Kaplan-Meier curves of BCRFS and DMFS stratified by ADT use are shown in Figure 1. BCRFS was significantly greater among patients receiving ADT (P = .009 by log-rank), but DMFS was not significantly different (P value.097 by log-rank). Similar curves stratified by nodal RT and iPSA are shown in Figures E1 and E2, respectively. Cumulative incidences of BCR and DM, stratified by ADT use, are shown in Figure E3. The cumulative incidence of BCR was significantly lower among patients receiving ADT (P = .017 by Gray’s test), and the cumulative incidence of DM was no different (P = .36 by Gray’s test). Meaningful analysis of ADTduration was precluded by the low event rate within any given ADT duration (none vs ≤9 vs 9–18 vs >18 months) as well as selection biases inherent to the duration of ADT provided, given the heterogeneity in practice patterns.
Fig. 1.
Biochemical recurrence-free survival and distant metastasis-free survival among patients receiving stereotactic body radiation therapy (SBRT) with or without androgen deprivation therapy (ADT). Abbreviations: BCR = biochemical recurrence; DM = distant metastasis.

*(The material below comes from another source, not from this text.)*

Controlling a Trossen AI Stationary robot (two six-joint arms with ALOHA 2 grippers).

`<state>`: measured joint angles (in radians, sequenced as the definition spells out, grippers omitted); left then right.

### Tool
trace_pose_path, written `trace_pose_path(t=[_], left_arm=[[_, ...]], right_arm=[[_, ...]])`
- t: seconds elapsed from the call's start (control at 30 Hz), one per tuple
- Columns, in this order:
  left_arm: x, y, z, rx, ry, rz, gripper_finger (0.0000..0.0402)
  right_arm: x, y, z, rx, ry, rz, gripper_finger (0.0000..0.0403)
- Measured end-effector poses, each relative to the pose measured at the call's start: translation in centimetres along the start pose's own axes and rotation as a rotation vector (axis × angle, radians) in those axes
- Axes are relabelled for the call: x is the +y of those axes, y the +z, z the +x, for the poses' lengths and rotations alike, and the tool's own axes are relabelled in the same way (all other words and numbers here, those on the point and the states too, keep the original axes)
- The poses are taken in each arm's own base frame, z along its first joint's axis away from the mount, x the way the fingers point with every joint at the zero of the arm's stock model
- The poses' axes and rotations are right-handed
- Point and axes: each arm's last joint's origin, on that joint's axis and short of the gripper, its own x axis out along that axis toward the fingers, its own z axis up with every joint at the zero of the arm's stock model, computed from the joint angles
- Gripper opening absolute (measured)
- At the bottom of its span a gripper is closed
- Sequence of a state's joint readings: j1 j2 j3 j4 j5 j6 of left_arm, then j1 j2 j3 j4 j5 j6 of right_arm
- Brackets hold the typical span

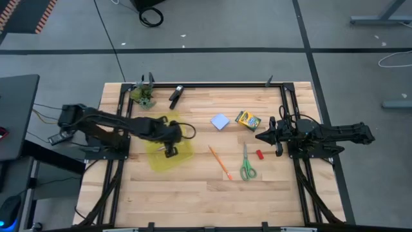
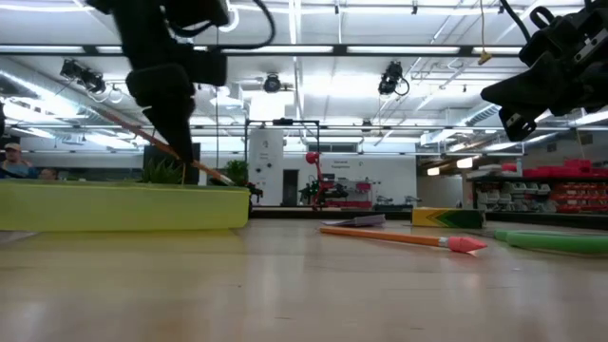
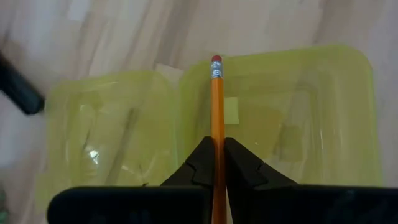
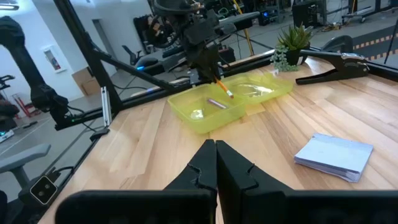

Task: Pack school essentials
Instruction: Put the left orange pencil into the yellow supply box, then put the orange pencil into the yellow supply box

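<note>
Pencil was clamped in the left end effector above the yellow-green case; tilted release risked it bouncing out. Right end effector hovered closed, empty.

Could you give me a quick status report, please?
Left hand shut on pencil, over yellow case. Right hand shut, empty, waiting. Nothing in the way.
</note>
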<state>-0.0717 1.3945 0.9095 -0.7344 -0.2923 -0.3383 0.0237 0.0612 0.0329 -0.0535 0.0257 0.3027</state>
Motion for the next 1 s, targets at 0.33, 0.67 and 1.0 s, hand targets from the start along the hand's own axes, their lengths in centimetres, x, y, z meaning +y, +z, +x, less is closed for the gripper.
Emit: trace_pose_path(t=[0.33, 0.67, 1.0], left_arm=[[-0.5, -3.7, 1.9, -0.092, -0.034, -0.211, 0.0027], [-0.4, -4.2, 2.6, -0.098, -0.015, -0.255, 0.0087], [-0.5, 0.1, -0.1, -0.183, -0.036, -0.076, 0.0160]], right_arm=[[0.0, 0.0, 0.0, 0.000, 0.000, 0.000, 0.0007], [0.0, 0.0, 0.0, 0.000, 0.000, 0.000, 0.0007], [0.0, 0.0, 0.0, 0.000, 0.000, 0.000, 0.0007]])
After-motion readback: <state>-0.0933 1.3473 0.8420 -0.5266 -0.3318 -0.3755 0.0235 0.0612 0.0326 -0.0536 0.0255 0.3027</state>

Acute grade ≥2 GU and GI toxicity were seen in 18% and 5% of patients, respectively; no acute grade ≥3 GU or GI toxicities were seen. Results of multivariable logistic regression models for acute grade ≥2 GU or GI toxicities are shown in Table E3. A dose per fraction of 7 Gy versus 8 Gy and ADT use were associated with lower and higher odds of acute grade ≥2 GU toxicity, respectively (OR 0.09 [95% CI, 0.02–0.48], P = .005 for dose per fraction 7 Gy vs 8 Gy and 4.1 [95% CI 1.3–13.4], P = .02 for ADT use). No significant predictors of acute GI toxicity were identified. Cumulative incidence curves late grade ≥2 GU and GI toxicity are shown in Figure 2. The 4-year cumulative incidence estimates for late grade ≥2 GU and GI toxicity were 17.6% (95% CI, 13.6%−21.9%) and 6.4% (95% CI, 3.7%−10.1%), respectively. The crude incidence of late grade 3 GU toxicity was 2.3% (median time to onset 21 months), and the crude incidence for late grade 3 GI toxicity was 0.9% (median time to onset 22 months).
Fig. 2.
Cumulative incidence of late grade ≥ 2 genitourinary (GU) toxicity (left) and late grade ≥ 2 gastrointestinal (GI) toxicity (right) in patients receiving stereotactic body radiation therapy (SBRT).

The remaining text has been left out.